*** Opening Provided data ***

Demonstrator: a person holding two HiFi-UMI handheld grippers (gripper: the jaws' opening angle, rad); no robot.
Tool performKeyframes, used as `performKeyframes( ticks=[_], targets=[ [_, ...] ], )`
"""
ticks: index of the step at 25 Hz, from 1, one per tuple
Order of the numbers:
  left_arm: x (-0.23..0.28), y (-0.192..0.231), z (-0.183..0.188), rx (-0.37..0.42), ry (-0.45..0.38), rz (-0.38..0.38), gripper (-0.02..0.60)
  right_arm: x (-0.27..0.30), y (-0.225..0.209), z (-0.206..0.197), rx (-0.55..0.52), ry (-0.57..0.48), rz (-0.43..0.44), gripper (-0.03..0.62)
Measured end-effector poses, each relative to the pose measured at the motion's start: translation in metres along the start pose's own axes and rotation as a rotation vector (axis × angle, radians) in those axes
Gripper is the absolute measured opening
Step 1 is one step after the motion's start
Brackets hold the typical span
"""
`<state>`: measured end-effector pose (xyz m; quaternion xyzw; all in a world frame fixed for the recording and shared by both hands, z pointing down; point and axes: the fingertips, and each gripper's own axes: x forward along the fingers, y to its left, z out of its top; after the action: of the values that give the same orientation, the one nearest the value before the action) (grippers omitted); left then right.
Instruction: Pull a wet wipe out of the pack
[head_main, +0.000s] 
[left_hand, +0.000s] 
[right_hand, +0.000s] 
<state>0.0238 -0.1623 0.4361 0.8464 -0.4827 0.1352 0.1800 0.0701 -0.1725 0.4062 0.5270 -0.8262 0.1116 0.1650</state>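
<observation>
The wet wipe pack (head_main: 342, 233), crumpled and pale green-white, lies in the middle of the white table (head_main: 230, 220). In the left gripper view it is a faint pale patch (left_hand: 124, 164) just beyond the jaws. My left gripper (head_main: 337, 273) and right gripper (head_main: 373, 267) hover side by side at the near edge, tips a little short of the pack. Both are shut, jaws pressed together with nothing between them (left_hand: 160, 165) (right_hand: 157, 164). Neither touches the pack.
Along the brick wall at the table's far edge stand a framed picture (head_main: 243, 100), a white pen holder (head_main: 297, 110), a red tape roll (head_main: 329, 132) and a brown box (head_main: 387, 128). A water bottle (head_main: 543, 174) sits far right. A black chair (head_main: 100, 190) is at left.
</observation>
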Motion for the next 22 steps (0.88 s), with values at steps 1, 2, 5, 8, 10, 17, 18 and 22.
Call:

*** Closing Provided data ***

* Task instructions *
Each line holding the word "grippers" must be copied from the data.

* Solved exercise *
Demonstrator: a person holding two HiFi-UMI handheld grippers (gripper: the jaws' opening angle, rad); no robot.
`<state>`: measured end-effector pose (xyz m; quaternion xyzw; all in a world frame fixed for the recording and shared by both hands, z pointing down; point and axes: the fingertips, and each gripper's own axes: x forward along the fingers, y to its left, z out of its top; after the action: of the values that give the same orientation, the one nearest the value before the action) (grippers omitted); left then right.

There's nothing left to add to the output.